Welcome to Charge: the future of energy
RENEWABLE ENERGY AND INVESTMENT
by Daniel C. Sweeney, PhD
We recently received the summary of a study on global investment in renewable energy for 2005. The total reported was $40 billion dollars—scarcely chump change, but nothing like the amount of money that has gone into telecommunications or enterprise information technologies even in the bad days since the Tech Bubble burst.
If we expand energy technology companies to include those touting innovative uses of fossil fuel or nuclear energy, then the total goes up a bit, but in toto the new energy technology field has received a rather disappointing response from the investment community.

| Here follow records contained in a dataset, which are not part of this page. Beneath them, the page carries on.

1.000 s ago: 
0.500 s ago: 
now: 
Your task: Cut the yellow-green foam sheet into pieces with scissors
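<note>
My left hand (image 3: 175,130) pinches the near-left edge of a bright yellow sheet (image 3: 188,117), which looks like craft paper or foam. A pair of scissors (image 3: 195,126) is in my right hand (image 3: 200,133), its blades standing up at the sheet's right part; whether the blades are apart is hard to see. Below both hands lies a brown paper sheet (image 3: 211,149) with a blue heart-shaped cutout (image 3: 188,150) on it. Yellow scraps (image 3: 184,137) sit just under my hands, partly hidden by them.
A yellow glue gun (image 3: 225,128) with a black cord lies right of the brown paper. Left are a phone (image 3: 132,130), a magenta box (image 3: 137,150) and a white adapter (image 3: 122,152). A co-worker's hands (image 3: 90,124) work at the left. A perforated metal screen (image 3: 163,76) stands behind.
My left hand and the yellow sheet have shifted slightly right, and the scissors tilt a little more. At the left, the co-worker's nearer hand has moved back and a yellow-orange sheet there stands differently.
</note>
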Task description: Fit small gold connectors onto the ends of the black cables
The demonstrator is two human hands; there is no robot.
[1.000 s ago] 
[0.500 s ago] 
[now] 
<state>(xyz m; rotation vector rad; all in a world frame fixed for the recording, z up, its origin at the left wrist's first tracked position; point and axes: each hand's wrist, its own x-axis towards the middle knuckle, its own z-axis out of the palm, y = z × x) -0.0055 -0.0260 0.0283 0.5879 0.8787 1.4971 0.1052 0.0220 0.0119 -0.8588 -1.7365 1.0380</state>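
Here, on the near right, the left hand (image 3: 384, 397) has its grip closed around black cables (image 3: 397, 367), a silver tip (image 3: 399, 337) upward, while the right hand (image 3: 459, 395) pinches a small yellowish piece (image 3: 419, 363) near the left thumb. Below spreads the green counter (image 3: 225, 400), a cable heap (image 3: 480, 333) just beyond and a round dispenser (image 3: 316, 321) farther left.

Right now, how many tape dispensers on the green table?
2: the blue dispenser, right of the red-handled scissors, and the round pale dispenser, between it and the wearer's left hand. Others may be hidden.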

We happen to report on industries other than energy so we believe that we can claim a larger perspective. We believe that this perspective affords us some understanding of why investors evince relatively little interest in energy despite the fact that energy concerns are looming so large today.

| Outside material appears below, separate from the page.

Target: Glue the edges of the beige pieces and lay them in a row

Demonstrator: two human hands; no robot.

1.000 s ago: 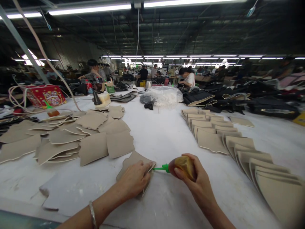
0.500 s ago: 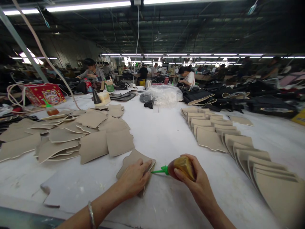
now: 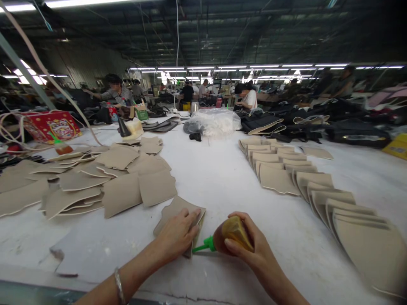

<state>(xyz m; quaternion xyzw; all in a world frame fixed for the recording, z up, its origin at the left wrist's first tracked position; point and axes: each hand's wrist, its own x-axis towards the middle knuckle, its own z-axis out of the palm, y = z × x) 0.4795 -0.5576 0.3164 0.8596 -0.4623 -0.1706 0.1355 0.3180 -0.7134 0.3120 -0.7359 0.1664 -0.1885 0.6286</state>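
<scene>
My left hand (image 3: 177, 235) presses down on a beige piece (image 3: 169, 211) lying on the white table, with its fingers near the right edge. My right hand (image 3: 251, 243) is wrapped round a glue bottle (image 3: 233, 234) of amber liquid, tilted to the left. The bottle's green nozzle (image 3: 203, 245) points at the lower right edge of the piece, at or very close to it. Left of my hands lies a loose heap of beige pieces (image 3: 122, 192). Overlapping beige pieces (image 3: 340, 207) form a long row on the right.
A clear plastic bag (image 3: 219, 122) lies at the table's far side. Dark fabric items (image 3: 267, 123) are piled to its right. A red box (image 3: 52, 126) and a second small bottle (image 3: 62, 148) are at the far left. People sit working in the background.
My right hand has moved the bottle down and left, so the nozzle has travelled along the piece's edge towards its lower corner. The view has shifted slightly.
</scene>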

An example from the information industry is illustrative.
Today we received a flurry of press releases from company we had never previously encountered who were offering various mobile video platforms and services. We have been receiving similar flurries daily since the beginning of this year. No doubt the flurries will intensify because the mobile video industry, even its current embryonic form, has the appearance of bubble in the making.
No one, from what we can determine, has any clear notion of how such a market will develop, but one press release assured us that television programming viewed over two inch screens on hand held battery powered devices will be a far bigger and more influential business than traditional television ever was.

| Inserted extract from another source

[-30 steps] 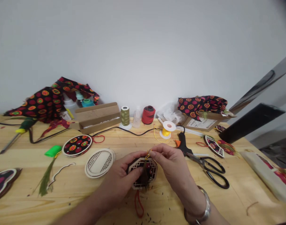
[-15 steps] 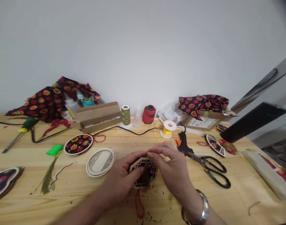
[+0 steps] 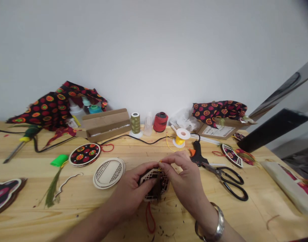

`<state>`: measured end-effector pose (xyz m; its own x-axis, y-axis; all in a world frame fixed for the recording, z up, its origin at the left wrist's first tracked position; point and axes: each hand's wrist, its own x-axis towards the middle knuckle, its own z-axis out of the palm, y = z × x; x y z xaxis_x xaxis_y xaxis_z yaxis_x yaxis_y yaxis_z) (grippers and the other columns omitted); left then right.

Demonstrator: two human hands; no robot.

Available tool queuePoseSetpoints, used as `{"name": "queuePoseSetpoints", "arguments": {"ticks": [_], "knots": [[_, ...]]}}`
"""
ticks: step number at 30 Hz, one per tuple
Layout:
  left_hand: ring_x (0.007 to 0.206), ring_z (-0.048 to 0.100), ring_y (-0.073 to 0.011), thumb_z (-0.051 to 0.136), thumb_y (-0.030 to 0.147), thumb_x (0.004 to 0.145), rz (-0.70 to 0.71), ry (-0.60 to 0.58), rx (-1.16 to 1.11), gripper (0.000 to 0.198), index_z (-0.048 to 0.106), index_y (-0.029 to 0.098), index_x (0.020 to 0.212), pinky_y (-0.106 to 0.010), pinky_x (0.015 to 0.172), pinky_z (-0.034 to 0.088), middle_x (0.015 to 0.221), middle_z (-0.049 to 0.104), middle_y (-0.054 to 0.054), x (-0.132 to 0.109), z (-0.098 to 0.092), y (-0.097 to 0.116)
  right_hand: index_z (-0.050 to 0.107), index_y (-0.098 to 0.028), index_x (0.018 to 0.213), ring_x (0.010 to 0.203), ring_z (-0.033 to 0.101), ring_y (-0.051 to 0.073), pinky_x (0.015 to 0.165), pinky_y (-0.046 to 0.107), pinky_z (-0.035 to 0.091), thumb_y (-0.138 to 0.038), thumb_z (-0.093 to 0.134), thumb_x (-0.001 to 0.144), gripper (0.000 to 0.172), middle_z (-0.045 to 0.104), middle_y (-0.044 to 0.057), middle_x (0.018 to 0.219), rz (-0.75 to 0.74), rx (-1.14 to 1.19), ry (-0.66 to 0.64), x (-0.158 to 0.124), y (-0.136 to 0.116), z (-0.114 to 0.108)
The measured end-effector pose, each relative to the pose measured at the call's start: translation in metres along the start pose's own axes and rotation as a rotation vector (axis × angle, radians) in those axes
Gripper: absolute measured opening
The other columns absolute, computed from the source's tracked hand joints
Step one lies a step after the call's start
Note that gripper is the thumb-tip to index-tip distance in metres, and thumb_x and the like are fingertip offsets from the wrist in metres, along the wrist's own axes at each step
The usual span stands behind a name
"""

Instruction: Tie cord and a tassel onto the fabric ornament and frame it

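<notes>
A small octagonal wooden lattice ornament (image 3: 152, 176) with dark patterned fabric inside lies on the wooden table (image 3: 260, 208) in front of me. My left hand (image 3: 130, 190) grips its left side. My right hand (image 3: 184, 178) pinches a small yellow cord end (image 3: 159, 164) at the ornament's top edge, fingers pressed together. A dark tassel lies across the ornament, and a red cord loop (image 3: 150, 220) trails from below it toward me. A metal bracelet (image 3: 217, 225) sits on my right wrist.
Black scissors (image 3: 229, 181) and a black glue gun (image 3: 198, 154) lie to the right, with a yellow cord spool (image 3: 181, 137) behind. Oval wooden frames (image 3: 108, 173), a fabric-covered oval (image 3: 84, 154), thread cones (image 3: 135, 124), cardboard boxes and patterned fabric (image 3: 55, 106) line the left and back.
My right hand has slid slightly down and left, closer over the ornament's top. The left hand keeps its grip. The view has drifted a little.
</notes>
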<state>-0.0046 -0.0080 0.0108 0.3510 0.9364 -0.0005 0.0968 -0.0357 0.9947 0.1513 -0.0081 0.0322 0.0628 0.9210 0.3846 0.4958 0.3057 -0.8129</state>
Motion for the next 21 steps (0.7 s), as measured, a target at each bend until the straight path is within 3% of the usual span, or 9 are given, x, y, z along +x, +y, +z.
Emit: {"name": "queuePoseSetpoints", "arguments": {"ticks": [7,12,21], "knots": [[0.105,0.06,-0.0178,0.057,0.015,0.079,0.005,0.043,0.057,0.037,0.062,0.03,0.112,-0.027,0.09,0.048,0.116,0.066,0.002,-0.0003,0.0002,-0.0025,0.067,-0.021,0.067,0.074,0.057,0.019,0.071,0.032,0.042,-0.02,0.064,0.073,0.007,0.066,0.002,0.071,0.17,0.049,-0.046,0.0002,0.0013,-0.0005],[0.104,0.061,-0.0152,0.056,0.014,0.079,0.029,0.039,0.077,0.038,0.062,0.032,0.111,-0.023,0.09,0.047,0.116,0.067,0.005,0.001,-0.0001,-0.0019,0.068,-0.02,0.067,0.071,0.056,0.018,0.07,0.032,0.042,-0.022,0.064,0.071,0.006,0.065,0.002,0.069,0.211,0.083,-0.064,0.0016,0.002,-0.0008],[0.096,0.064,-0.0134,0.055,0.016,0.083,0.009,-0.035,0.063,0.034,0.062,0.032,0.112,-0.02,0.084,0.049,0.11,0.069,0.006,-0.0012,-0.0001,-0.0008,0.067,-0.017,0.067,0.068,0.055,0.017,0.06,0.028,0.042,-0.03,0.064,0.07,0.013,0.063,0.003,0.067,0.351,0.241,-0.112,0.0002,0.0084,0.0021]]}}
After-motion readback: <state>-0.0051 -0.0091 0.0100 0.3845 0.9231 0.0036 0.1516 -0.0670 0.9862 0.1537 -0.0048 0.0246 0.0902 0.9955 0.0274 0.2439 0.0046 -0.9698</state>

Interestingly, these product and service introductions follow numerous failures in the past. A myriad of mobile video companies, most notably PacketVideo, rose, crashed and burned in the 1999-2000 time frame, while second wave companies such as Enpocket arrived in 2004 and failed to have much of an impact. Now a third wave has arrived and the venture capital firms are in a frenzy.
Parallel with this development are the attempts of Google, Yahoo, and Microsoft, companies with little or no prior involvement in multimedia, to establish themselves as entertainment “gatekeepers” on the Internet and to redistribute content originally developed for more traditional media.
Again the response of the largely servile technology press has been ecstatic. Such “pervasive branding”, as it’s called constitutes a watershed event, perhaps the most important event in our lifetime. Or perhaps in all of human history.
Decades ago social scientists with an interest in mass media calculated that even with the less efficient content distribution of traditional print and broadcast, most Americans were bombarded with literally thousands of messages on a daily basis. Now, thanks to mobile digital assistants, the bombardment can become more or less constant, like shells falling on the Western Front.
One might be forgiven for thinking that intensifying the consumer’s exposure to messages of various sorts is somewhat less critical than ensuring energy security. After all, electronic messages inevitably diminish when electricity becomes uncertain. The point is, however, that unproven services and products are precisely what attract the greatest amounts of investment. When products or services are established or commoditized, then they are by definition mature markets and thus hard to crack and having limited potential for future revenues.
New energy technologies are in the nature of replacement technologies and in most cases they are unlikely to experience rapid take rates. The sole exception has been fuel cells which at one time were expected to replace batteries in many applications and to internal combusion as a power source for automobiles. Accordingly, fuel cells attracted a good deal of investment in the late nineties.
Technologies concerned with heavy duty infrastructure or large scale transportation applications are simply not likely to be quickly adopted, however, and hence they are equally unlikely to arouse venture capitalists.
Our prediction is that the information industries will continue to be focus of tech investors for the indefinite future. Energy will get its share of investment, but it will be a relatively small share.